• Task to carry out:
What is needed is a verbatim copy of the data, minus the pictures.

[Data shown]

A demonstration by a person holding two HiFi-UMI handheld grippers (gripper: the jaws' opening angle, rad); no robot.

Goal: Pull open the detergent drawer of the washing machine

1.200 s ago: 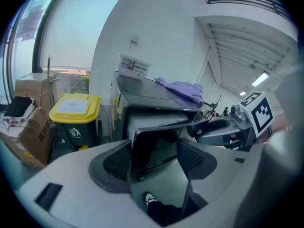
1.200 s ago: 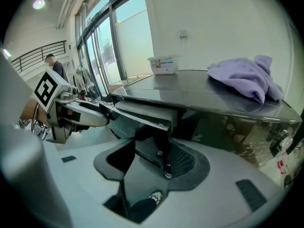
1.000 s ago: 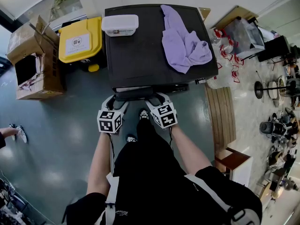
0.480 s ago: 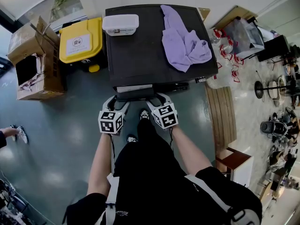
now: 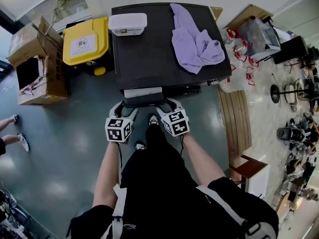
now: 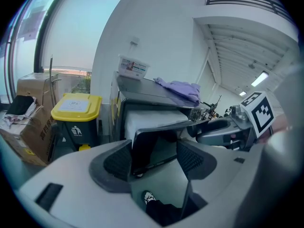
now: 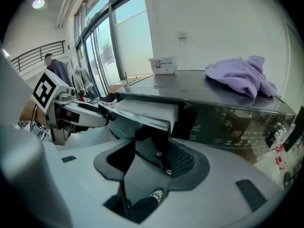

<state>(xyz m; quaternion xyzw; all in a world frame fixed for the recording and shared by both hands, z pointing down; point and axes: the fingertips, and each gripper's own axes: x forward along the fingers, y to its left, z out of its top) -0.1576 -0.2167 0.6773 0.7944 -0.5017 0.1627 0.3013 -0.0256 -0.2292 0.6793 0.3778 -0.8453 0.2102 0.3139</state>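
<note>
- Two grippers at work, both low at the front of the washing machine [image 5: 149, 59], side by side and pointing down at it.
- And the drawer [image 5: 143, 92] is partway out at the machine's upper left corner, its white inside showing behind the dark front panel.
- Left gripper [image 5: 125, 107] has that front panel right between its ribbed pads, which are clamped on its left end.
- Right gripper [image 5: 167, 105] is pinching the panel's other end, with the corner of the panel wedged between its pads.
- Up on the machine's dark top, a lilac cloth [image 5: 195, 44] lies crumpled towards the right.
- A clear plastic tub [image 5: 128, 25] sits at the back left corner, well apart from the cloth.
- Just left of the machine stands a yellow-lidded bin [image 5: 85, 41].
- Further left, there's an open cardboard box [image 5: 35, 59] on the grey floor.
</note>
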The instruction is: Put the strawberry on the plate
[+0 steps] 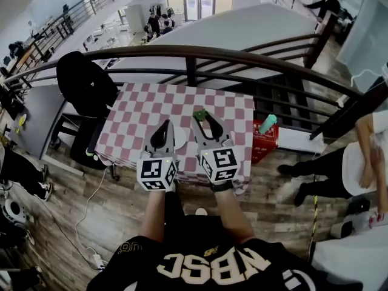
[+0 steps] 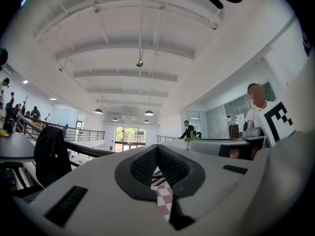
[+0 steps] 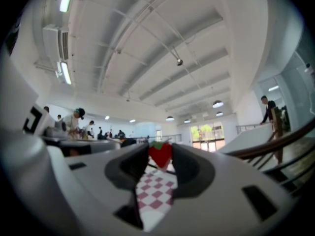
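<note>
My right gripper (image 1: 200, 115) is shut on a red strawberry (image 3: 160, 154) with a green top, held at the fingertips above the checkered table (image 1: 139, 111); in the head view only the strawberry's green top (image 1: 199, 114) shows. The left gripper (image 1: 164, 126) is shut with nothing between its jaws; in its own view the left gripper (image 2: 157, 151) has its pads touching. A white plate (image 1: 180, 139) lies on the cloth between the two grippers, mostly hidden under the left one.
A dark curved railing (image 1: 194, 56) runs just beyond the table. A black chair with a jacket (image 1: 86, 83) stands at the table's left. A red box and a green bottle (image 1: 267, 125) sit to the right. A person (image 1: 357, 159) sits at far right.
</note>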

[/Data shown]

• Response for this exercise:
A demonstration by a person holding two HiFi-UMI handheld grippers (gripper: the jaws' opening angle, rad); no robot.

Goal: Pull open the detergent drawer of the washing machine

1.200 s ago: 
1.200 s ago: 
1.000 s ago: 
0.480 s ago: 
now: 
now: 
now: 

<state>(xyz m; quaternion xyzw; all in a world frame fixed for the recording and shared by both hands, z pointing down; point and axes: the fingertips, and each gripper's own axes: x forward along the fingers, y to its left, z out of its top) -0.1576 -0.2167 0.6773 0.7944 -0.5017 0.1627 0.3013 -0.0256 -0.2292 0.6793 0.3778 -0.8453 0.2102 0.3139</state>
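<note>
- Two grippers at work, both low at the front of the washing machine [image 5: 149, 59], side by side and pointing down at it.
- And the drawer [image 5: 143, 92] is partway out at the machine's upper left corner, its white inside showing behind the dark front panel.
- Left gripper [image 5: 125, 107] has that front panel right between its ribbed pads, which are clamped on its left end.
- Right gripper [image 5: 167, 105] is pinching the panel's other end, with the corner of the panel wedged between its pads.
- Up on the machine's dark top, a lilac cloth [image 5: 195, 44] lies crumpled towards the right.
- A clear plastic tub [image 5: 128, 25] sits at the back left corner, well apart from the cloth.
- Just left of the machine stands a yellow-lidded bin [image 5: 85, 41].
- Further left, there's an open cardboard box [image 5: 35, 59] on the grey floor.
</note>
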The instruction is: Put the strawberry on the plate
[+0 steps] 
[+0 steps] 
[+0 steps] 
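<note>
My right gripper (image 1: 200, 115) is shut on a red strawberry (image 3: 160, 154) with a green top, held at the fingertips above the checkered table (image 1: 139, 111); in the head view only the strawberry's green top (image 1: 199, 114) shows. The left gripper (image 1: 164, 126) is shut with nothing between its jaws; in its own view the left gripper (image 2: 157, 151) has its pads touching. A white plate (image 1: 180, 139) lies on the cloth between the two grippers, mostly hidden under the left one.
A dark curved railing (image 1: 194, 56) runs just beyond the table. A black chair with a jacket (image 1: 86, 83) stands at the table's left. A red box and a green bottle (image 1: 267, 125) sit to the right. A person (image 1: 357, 159) sits at far right.
</note>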

Nothing else is needed to complete the exercise.